5/10 nice attempt to troll, you actually made people fall for it.


----------



## shteev (Feb 13, 2012)

Why would you
No.

Get a better computer. Honestly. And if you don't have the money for it, don't expect your current computer to be on-par with current-gen hardware.


----------



## CrazyJoker (Feb 13, 2012)

Isn't a joke. I'm being serious. I have kept the pc running for $0. I found some drivers from nvidia... Not going to say how I got them. At this point all I know is the I'm runnin an old Compaq with an old AMD Athlon II XP 2000+ processor. I'm not that knowledgeable about pc's >.>


----------



## Werewolfhero (Feb 14, 2012)

download/install pcwizard http://www.cpuid.com/ This program will give you all the info on whats in your pc.

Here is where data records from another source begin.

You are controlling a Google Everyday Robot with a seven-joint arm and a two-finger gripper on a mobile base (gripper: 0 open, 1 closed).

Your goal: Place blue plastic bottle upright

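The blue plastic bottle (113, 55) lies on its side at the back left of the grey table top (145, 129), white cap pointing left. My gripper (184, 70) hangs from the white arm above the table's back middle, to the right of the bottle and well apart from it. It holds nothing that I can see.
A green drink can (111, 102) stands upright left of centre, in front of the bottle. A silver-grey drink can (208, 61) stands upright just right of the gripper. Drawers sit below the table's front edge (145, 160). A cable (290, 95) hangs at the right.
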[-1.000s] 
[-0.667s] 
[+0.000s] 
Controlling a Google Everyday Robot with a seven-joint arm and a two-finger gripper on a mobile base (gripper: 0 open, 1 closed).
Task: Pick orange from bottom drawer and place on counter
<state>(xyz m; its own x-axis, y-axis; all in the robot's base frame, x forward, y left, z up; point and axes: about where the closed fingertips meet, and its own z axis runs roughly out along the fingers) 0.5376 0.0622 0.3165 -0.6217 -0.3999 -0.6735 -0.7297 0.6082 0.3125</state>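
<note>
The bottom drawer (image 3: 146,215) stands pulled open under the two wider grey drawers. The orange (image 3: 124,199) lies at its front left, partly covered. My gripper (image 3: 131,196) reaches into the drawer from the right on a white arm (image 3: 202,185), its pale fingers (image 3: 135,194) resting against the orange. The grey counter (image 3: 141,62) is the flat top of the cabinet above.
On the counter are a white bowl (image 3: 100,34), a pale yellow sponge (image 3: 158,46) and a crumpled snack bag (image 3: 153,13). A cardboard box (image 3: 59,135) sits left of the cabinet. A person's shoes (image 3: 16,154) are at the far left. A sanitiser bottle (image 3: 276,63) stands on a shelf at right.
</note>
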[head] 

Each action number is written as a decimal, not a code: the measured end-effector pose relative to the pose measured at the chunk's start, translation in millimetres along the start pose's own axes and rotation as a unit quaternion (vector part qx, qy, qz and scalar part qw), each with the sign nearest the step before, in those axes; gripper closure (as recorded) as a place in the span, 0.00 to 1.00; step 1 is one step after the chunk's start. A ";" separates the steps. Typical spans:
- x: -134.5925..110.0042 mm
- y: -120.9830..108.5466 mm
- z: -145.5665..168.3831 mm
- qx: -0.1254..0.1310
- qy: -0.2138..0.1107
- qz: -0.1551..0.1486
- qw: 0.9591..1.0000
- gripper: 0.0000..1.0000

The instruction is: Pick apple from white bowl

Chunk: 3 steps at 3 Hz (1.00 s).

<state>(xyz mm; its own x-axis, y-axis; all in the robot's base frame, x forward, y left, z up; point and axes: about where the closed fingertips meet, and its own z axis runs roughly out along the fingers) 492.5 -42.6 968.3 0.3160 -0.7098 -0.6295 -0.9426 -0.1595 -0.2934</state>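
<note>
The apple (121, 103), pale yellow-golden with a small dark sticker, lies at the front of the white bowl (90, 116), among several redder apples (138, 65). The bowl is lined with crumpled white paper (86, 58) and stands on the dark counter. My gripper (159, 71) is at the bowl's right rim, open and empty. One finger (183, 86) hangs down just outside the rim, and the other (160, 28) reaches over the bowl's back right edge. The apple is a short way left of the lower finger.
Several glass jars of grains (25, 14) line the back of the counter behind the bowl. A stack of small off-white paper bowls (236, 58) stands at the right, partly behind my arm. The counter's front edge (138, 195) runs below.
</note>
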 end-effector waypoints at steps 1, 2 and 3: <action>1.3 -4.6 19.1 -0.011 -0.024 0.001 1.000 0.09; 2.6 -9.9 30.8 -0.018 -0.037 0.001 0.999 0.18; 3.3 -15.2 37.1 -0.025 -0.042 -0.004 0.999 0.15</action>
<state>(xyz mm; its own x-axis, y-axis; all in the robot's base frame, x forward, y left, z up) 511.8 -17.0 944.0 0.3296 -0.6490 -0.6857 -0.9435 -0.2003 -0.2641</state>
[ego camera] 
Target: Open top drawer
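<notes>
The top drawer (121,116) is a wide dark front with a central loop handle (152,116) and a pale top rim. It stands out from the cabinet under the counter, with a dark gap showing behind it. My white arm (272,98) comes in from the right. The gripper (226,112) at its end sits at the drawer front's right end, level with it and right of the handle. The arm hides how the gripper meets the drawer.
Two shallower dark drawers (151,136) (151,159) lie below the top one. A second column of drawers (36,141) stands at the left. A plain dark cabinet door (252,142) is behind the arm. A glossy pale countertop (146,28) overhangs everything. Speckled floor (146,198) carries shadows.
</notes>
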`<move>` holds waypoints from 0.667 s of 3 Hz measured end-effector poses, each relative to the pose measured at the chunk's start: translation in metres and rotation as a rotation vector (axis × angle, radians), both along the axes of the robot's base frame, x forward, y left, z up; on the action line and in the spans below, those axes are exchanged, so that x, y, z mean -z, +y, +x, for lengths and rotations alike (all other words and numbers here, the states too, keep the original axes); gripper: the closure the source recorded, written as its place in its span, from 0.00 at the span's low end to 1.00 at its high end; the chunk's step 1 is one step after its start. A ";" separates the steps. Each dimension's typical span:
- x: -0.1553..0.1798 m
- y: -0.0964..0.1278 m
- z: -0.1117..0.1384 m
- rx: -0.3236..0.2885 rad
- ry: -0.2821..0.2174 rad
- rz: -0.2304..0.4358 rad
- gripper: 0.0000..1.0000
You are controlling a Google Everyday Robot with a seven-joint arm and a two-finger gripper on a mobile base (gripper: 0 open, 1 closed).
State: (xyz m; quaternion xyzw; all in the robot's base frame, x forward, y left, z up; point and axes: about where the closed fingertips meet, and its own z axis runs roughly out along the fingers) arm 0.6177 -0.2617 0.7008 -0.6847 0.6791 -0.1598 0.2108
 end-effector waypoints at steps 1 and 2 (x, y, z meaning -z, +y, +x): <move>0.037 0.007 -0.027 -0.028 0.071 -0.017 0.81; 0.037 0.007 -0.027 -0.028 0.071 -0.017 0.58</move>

Then give us the full name / model of your computer, your video card model, the dvd drive model, amount of ram, os version, what video player you are trying to play these videos in ( as well as its version which can usually be found by going to help and about -product name- ), etc. These things are essential for assisting anyone with pc issues, because then we would be better able to narrow down the age of your pc, if there are software patches or drivers available for either the drive, the operating system, or your video player.


----------



## CrazyJoker (Feb 14, 2012)

Compaq 6415CL
Mainboard :	Unspecified KM266-8235

Chipset :	VIA P4M266/KM266 (VT8375)
Processor :	AMD Athlon XP @ 1666MHz
Physical Memory :	512MB (2 x 256 DDR-SDRAM )
Video Card :	S3 Graphics ProSavageDDR
Hard Disk :	SAMSUNG SV4002H (40GB)
DVD-Rom Drive :	LITE-ON COMBO SOHC-4832K
CD-Rom Drive :	Toshiba-Samsung CD-R/RW TS-H292C
CD-Rom Drive :	DTSOFT Virtual CdRom Device
Monitor Type :	VA220E - 22 inches
Network Card :	Realtek Semiconductor RTL8139/810x Fast Ethernet Adapter
Operating System :	Microsoft Windows XP Professional 5.01.2600 Service Pack 3 (32-bit)
DirectX :	Version 9.0c  (May 2010)
Player: Windows Media Player 11 

Need anything else?


----------



## Lobar (Feb 14, 2012)

CrazyJoker said:


> Video Card :	S3 Graphics ProSavageDDR



:O good luck with that


----------



## AshleyAshes (Feb 14, 2012)

Wow, retro. o.o


----------



## CrazyJoker (Feb 14, 2012)

I said 10 years old didn't I? Its a built in graphic's card, if I want something better, I'll buy something better >.>


----------



## Lobar (Feb 14, 2012)

CrazyJoker said:


> I said 10 years old didn't I? Its a built in graphic's card, if I want something better, I'll buy something better >.>



With a prefab machine that old you MIGHT have an AGP slot you could plug something horribly outdated into.  Maybe.


----------



## AshleyAshes (Feb 14, 2012)

Lobar said:


> With a prefab machine that old you MIGHT have an AGP slot you could plug something horribly outdated into.  Maybe.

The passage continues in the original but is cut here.